== TASK DIRECTIONS ==
Pull every line containing "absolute" from the listing.

== SOURCE DATA ==
------------------------------------------------------------------------

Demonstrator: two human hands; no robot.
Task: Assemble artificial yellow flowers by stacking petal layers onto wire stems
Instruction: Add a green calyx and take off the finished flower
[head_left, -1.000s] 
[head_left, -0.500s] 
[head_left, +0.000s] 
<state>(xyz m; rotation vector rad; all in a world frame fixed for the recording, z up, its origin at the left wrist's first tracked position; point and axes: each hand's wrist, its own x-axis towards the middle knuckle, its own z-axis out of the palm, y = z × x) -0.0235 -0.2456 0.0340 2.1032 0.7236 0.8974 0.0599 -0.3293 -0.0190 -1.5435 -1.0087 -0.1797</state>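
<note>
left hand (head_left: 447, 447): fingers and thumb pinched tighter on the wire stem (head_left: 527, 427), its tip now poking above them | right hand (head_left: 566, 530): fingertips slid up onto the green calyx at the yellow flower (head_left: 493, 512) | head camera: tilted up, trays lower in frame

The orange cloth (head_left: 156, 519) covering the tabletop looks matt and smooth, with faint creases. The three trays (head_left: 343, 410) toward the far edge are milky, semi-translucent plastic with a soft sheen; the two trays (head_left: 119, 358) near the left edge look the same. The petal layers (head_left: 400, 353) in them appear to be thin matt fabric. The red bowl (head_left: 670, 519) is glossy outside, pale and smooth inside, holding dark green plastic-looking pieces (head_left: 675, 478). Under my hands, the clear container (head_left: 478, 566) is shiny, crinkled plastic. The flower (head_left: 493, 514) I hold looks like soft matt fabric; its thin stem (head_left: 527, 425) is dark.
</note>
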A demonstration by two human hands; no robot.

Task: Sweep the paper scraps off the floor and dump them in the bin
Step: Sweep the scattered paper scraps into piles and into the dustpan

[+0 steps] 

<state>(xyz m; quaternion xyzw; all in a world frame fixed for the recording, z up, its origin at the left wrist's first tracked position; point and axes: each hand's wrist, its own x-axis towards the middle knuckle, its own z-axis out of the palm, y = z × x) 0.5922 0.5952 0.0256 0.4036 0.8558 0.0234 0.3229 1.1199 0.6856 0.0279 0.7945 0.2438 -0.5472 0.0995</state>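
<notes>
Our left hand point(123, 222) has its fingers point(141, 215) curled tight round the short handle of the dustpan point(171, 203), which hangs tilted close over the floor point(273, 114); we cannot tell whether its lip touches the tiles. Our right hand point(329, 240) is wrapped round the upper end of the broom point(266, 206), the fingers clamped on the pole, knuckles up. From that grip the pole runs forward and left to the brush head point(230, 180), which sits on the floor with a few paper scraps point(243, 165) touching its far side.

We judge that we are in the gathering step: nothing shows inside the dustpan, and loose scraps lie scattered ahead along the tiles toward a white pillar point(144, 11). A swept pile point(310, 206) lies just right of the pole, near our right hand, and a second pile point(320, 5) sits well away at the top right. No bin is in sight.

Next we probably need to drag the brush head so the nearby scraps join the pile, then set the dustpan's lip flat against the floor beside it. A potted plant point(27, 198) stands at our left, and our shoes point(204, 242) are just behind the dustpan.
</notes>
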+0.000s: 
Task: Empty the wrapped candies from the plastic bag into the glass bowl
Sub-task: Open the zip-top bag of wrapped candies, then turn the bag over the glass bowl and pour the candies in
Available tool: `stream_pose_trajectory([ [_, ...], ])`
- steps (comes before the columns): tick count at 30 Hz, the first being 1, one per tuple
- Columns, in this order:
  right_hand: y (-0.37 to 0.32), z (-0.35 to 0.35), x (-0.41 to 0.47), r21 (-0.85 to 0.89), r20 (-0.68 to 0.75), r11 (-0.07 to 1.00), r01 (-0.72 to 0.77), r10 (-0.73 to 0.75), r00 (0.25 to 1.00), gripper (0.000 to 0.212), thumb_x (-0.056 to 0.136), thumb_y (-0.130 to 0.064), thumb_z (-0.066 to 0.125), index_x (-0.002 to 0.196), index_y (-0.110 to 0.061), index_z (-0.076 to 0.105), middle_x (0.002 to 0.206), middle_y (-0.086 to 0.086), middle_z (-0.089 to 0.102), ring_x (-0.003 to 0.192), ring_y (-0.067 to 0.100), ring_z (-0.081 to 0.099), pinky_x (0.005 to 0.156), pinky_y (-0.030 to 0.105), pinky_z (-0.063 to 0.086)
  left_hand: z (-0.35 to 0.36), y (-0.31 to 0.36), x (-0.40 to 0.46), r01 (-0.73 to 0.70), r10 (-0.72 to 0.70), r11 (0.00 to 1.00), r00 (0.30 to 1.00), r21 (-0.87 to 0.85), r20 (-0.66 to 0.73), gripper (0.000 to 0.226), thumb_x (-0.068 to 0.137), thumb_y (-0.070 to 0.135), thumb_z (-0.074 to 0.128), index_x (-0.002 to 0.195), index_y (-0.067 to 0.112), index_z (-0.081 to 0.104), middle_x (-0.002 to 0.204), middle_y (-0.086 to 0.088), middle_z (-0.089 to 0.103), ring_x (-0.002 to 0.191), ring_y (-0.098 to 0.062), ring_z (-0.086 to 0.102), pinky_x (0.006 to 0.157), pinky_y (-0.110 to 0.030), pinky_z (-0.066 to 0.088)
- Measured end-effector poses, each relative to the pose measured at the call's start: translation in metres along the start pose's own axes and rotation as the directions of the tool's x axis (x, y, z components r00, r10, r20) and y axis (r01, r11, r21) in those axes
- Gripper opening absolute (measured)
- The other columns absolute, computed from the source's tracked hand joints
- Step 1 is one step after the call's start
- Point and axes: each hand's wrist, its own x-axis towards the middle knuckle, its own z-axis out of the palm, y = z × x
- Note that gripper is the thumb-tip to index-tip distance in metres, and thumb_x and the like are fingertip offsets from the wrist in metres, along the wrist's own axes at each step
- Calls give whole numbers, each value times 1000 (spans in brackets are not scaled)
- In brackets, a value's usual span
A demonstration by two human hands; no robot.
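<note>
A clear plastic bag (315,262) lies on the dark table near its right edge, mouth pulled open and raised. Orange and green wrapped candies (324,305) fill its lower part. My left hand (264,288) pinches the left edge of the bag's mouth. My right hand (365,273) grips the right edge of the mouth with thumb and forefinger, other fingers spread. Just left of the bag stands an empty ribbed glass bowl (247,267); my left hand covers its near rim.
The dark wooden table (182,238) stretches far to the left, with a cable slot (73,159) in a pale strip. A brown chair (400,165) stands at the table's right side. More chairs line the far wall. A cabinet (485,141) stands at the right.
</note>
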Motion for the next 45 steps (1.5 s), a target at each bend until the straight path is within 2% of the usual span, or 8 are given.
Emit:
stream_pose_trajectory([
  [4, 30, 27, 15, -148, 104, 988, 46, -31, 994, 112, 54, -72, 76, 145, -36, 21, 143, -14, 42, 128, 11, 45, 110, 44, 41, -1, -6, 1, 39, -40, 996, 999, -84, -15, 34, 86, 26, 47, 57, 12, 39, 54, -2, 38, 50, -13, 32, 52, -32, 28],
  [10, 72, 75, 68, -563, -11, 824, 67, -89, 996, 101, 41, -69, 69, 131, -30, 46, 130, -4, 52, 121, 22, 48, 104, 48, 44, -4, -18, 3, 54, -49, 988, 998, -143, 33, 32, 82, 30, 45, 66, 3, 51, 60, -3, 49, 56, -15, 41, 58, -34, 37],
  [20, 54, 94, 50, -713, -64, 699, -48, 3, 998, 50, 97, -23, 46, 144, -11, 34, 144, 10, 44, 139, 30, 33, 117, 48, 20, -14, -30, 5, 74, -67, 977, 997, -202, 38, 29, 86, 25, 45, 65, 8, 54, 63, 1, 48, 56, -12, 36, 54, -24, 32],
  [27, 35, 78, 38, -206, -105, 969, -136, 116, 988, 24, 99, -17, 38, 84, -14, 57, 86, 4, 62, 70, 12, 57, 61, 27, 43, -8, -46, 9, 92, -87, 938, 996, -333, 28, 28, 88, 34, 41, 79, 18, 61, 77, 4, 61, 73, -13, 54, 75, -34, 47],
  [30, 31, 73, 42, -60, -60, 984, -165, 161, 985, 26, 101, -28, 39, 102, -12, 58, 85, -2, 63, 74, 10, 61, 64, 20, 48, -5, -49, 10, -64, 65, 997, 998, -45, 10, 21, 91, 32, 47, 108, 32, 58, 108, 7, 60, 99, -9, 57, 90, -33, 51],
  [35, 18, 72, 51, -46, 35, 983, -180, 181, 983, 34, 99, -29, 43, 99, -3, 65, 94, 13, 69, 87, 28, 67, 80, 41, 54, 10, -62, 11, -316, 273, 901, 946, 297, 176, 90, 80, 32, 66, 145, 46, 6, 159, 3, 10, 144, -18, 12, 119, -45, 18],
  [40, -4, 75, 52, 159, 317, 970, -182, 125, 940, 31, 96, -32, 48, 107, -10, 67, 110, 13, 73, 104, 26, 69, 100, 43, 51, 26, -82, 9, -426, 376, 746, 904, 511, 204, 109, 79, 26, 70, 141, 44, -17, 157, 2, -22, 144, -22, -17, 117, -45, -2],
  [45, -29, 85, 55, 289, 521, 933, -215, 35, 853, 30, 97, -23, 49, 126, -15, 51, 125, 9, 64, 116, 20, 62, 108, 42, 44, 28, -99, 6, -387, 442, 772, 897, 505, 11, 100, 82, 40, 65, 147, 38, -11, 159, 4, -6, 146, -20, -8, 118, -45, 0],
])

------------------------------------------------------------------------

== ANSWER SECTION ==
- Gripper opening absolute (measured)
- The other columns absolute, computed from the source's tracked hand joints

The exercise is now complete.